The first fire set by Lee that was to lead to a fatality was on the 23rd June 1973, when six year old Richard Ellington was suffocated after being overcome by smoke inhalation after Lee had set fire to his family home on Askew Avenue, Hull. Lee knew the boy – he attended the same special school as Lee and they would often be on the same school bus. The cause at the time was thought to have been a faulty gas meter. Lee was to say of this murder:

“When we stopped in bus next morning, they said he’s died in a fire during night. I just sat on bus quiet looking out a window and said nowt…I’ve kept it secret from everybody for years.”

72 year old Bernard Smythe was the next to die, dying in his armchair at home on Glasgow Street on 12th October 1973. A recluse who suffered from gangrene in both legs, Mr Smythe was thought to have knocked over a paraffin heater in his sleep – whereas Lee had in reality squirted paraffin throughout his front room and ignited it. Lee had been walking the streets all night and when he felt the familiar tingling in his fingers, entered Mr Smythe’s house through a broken window. He then set the fire and left through the front door – leaving Mr Smythe to burn to death agonisingly.

Just over two weeks later on 27th October 1973, 34 year old David Brewer was burned alive after Lee set fire to his house on Madeley Street. Again it was thought to have been a paraffin heater knocked over, but Lee was to confess his guilt by giving an example that showed his malicious streak. He had rowed with Brewer some days previously over some pigeons, with Brewer threatening to give Lee “a clout”. Seething about this,  Lee broke into his home late at night and finding Brewer asleep in his armchair, poured paraffin on him and around the room and ignited it. Brewer caught fire and rushed outside screaming, but despite the efforts of neighbours who came to his aid, Brewer died in agony nine days later in hospital.

“He clipped my ear – and he shouldn’t have done that” claimed Lee. Some days later, Lee returned to the house and wrung the necks of every one of Brewer’s pigeons.

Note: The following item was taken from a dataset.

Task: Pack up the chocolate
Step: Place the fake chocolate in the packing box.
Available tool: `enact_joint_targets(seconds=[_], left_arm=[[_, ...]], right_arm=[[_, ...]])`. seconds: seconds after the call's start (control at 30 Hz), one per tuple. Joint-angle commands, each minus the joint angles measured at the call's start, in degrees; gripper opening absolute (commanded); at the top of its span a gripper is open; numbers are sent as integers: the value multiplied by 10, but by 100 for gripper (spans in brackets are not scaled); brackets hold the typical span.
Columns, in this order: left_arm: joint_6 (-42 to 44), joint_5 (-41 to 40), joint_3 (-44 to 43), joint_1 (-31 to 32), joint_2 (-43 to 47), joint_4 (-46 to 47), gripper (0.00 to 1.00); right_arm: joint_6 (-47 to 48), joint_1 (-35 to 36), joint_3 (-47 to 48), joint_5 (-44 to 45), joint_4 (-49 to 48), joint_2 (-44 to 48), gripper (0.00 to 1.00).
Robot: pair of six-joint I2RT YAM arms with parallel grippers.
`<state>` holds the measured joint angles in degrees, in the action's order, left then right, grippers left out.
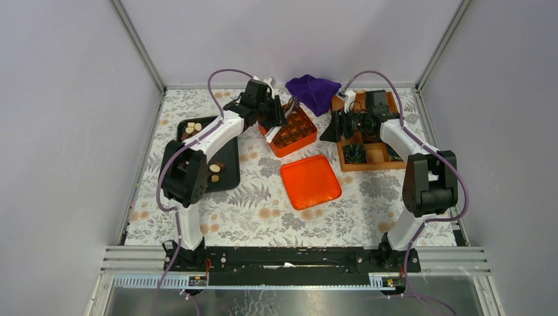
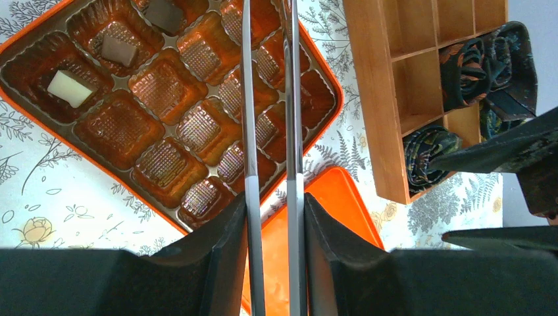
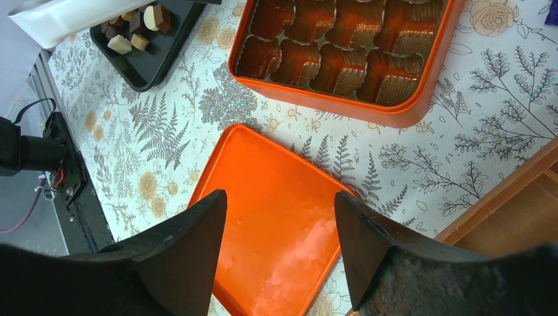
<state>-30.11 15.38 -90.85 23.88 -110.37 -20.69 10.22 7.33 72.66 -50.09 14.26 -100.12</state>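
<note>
The left claw (image 2: pixel 273 201) was clamped on a pair of thin metal tweezers (image 2: pixel 250 131). The two blades ran forward over the square orange tin box (image 3: pixel 362 113), which was fitted with a glossy brown moulded insert. The tweezer tips lay beyond the edge of the left wrist view, so it could not be told whether they carried anything. Three small chocolate pieces sat in separate cups at one corner of the insert: a cream-white piece (image 2: pixel 69 87), a light brown piece (image 2: pixel 118 49) and a dark brown piece (image 2: pixel 163 13). More chocolate pieces (image 1: pixel 194 127) lay loose on the flat black rectangular tray (image 1: pixel 227 158) at the left side of the floral-patterned counter (image 1: pixel 250 210), one cluster at its far end and a few beside the left arm. The right claw (image 3: pixel 279 197) had its fingers apart with nothing between them and hung above the flat orange lid (image 1: pixel 310 182), which lay on the counter near the box without touching it. A wooden compartment box (image 2: pixel 375 99) stood at the right, with dark crinkled wrappers (image 2: pixel 487 66) in several compartments. A crumpled purple cloth (image 1: pixel 314 91) lay at the far edge, between the two boxes.
</note>
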Motion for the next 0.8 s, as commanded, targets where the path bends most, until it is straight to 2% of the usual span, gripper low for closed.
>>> enact_joint_targets(seconds=[0.0,0.2,0.77], left_arm=[[26,-19,-36,9,-12,3,5],[35,-24,-39,15,-22,-6,16],[46,-38,-49,22,-38,-16,36]], right_arm=[[-5,-4,0,-1,-20,20,69],[-5,-4,0,-3,-21,19,69],[-6,-4,-2,-4,-22,21,69]])
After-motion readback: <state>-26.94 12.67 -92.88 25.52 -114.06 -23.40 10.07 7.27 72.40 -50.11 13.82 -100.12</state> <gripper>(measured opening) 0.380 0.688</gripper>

It was more than a year later when one of Lee’s fires caused its next fatality. An frail partially blind 82 year old woman, Elizabeth Rokahr, died in a house fire on Rosamund Street, the cause of which was thought to have been her falling asleep whilst smoking in bed. Lee was to say when describing the fire, in an example of his indifference to life:

“I did see someone lying in a bed, but I didn’t know if it was a man or a woman. I didn’t wake ’em up to ask, did I?”

He admitted that he had entered Mrs Rokahr’s house through the unlocked backdoor – kept open for the old lady’s cat to come and go.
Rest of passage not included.